You should be counseled by a medical professional that can provide you more information about what these findings may mean for your baby. Depending on what marker(s) is seen, your doctor may offer diagnostic testing, such as amniocentesis to evaluate for certain genetic and chromosomal conditions like Down syndrome at this point. It is always a personal choice whether to undergo amniocentesis. If you decide not to undergo amniocentesis it may be recommended that you have a follow-up specialized ultrasound to more carefully evaluate the baby’s heart, called a fetal echocardiogram. Babies with chromosome conditions including Down syndrome have a higher chance for a heart defect and if minor markers suggest an increased risk for a chromosome condition, it may be important for planning your delivery to determine if the baby is likely to have a heart defect.

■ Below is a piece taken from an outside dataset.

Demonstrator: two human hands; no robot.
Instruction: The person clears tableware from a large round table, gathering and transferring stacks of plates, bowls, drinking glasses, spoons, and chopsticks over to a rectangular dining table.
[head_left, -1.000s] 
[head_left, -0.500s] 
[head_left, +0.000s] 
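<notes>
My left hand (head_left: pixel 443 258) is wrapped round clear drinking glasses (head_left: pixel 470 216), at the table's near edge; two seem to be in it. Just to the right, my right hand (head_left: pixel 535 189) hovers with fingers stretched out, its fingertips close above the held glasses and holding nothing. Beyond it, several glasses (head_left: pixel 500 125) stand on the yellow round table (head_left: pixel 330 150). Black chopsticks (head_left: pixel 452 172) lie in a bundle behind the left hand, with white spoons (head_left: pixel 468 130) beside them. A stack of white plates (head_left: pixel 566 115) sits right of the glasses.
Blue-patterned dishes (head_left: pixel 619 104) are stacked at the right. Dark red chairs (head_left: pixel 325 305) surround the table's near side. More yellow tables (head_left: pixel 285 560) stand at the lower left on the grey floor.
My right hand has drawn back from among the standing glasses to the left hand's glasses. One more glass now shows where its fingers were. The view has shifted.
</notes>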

Next steps will depend on the specific finding or concern. Often, diagnostic testing like amniocentesis will be discussed. Sometimes an abnormally on ultrasound is associated with a higher likelihood of certain genetic or chromosomal condition in the baby and further testing may be able to help explain what is being seen on ultrasound. Regardless of whether or not you decide to do follow-up diagnostic testing and regardless of the results, it is not uncommon for more follow-up ultrasounds to take place after a concern has been found. It may be recommended that you deliver your baby at a hospital with a critical care nursery that is equipped to address any special medical needs your baby may have. Some structural abnormalities can be repaired with surgery and some cannot. In the rare situation that a baby is diagnosed with life threatening abnormalities on ultrasound, expectant parents should be counseled about their options. Some women choose to end their pregnancy if serious abnormalities are discovered. Some women decide to carry their pregnancies and may be supported through a perinatal hospice program if their baby is not expected to survive.
How to Decide
It is fairly common to have at least one ultrasound during pregnancy, typically around 16-20 weeks of the pregnancy. However, some women may have an earlier ultrasound or more ultrasounds if they have bleeding, pain or other concerns are identified on an initial ultrasound.

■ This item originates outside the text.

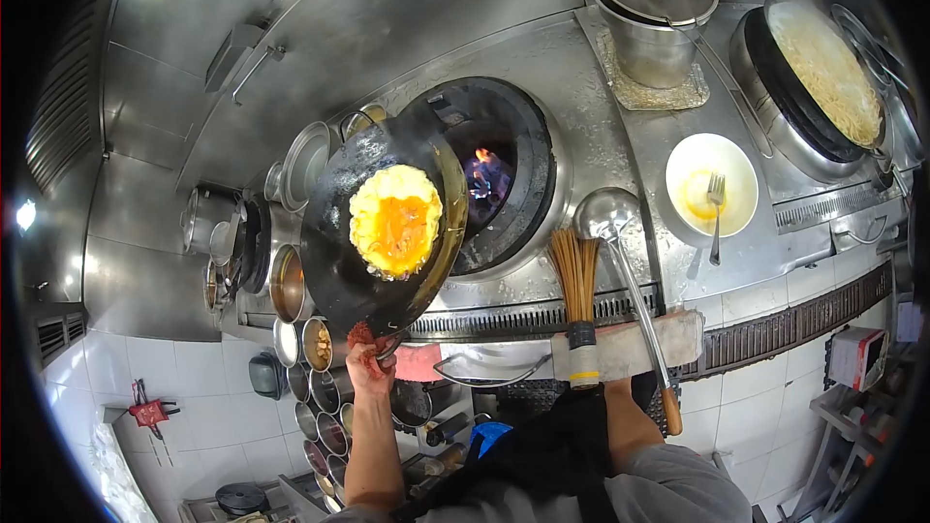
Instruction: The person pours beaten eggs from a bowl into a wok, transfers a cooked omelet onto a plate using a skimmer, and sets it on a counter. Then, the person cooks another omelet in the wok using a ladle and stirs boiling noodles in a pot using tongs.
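Note:
My left hand [371, 368] is closed around the wok's near edge, with a red cloth [362, 335] in its grip. The black wok [329, 223] is tilted and held to the left of the burner [539, 184], where flames show. Inside it lies a round yellow egg [399, 221] with a runny orange middle. My right forearm [628, 421] reaches the front edge of the stove; the fingers there are hidden by a folded beige cloth [639, 341] and a bamboo wok brush [578, 300]. Beside them rests a long ladle [632, 281] with a wooden handle end.
A white bowl [684, 169] with egg traces and a fork [716, 196] stands right of the burner. Behind it is a metal pot [651, 53] topped by a strainer. Noodles [828, 73] fill a pan at far right. Several metal containers [288, 283] line the left side.

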Motion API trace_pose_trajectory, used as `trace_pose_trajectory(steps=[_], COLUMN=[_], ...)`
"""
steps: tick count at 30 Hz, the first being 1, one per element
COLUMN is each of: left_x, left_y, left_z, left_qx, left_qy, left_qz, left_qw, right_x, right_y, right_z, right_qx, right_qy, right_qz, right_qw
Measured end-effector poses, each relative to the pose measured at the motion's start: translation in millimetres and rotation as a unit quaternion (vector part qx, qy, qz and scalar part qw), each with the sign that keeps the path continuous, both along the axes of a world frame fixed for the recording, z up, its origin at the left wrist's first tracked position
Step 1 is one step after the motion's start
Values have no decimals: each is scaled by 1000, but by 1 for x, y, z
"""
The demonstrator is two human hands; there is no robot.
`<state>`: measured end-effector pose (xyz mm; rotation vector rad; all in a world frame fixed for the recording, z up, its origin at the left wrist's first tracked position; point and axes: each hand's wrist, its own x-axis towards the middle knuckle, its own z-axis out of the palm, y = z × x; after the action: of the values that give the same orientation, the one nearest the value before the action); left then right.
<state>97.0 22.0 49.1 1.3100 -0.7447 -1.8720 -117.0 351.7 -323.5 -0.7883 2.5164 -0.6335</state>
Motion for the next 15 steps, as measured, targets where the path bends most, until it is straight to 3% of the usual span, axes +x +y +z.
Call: trace_pose_trajectory(steps=[6,15], left_x=[15,3], left_y=[-9,-3], left_z=[-9,0], left_qx=[39,6], left_qy=[32,34], left_qz=[-19,-35], left_qw=[999,999], right_x=[-2,-2], right_y=[-3,-2], right_z=[0,-2], right_qx=[6,13], right_qy=[7,28], right_qz=[7,16], right_qw=[1000,999])
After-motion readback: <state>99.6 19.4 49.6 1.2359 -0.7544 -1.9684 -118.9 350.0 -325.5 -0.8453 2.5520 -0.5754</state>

Currently, there is no reliable evidence that ultrasound is harmful to a developing baby. For example, there have been no associations between ultrasound and birth defects, childhood cancer or developmental problems later on in life1.
However, according to the American College of Obstetricians and Gynecologists patient information on ultrasound, it is possible that harmful effects could be identified down the road. Their recommendation is that ultrasounds be performed only for medical reasons by qualified health care providers1.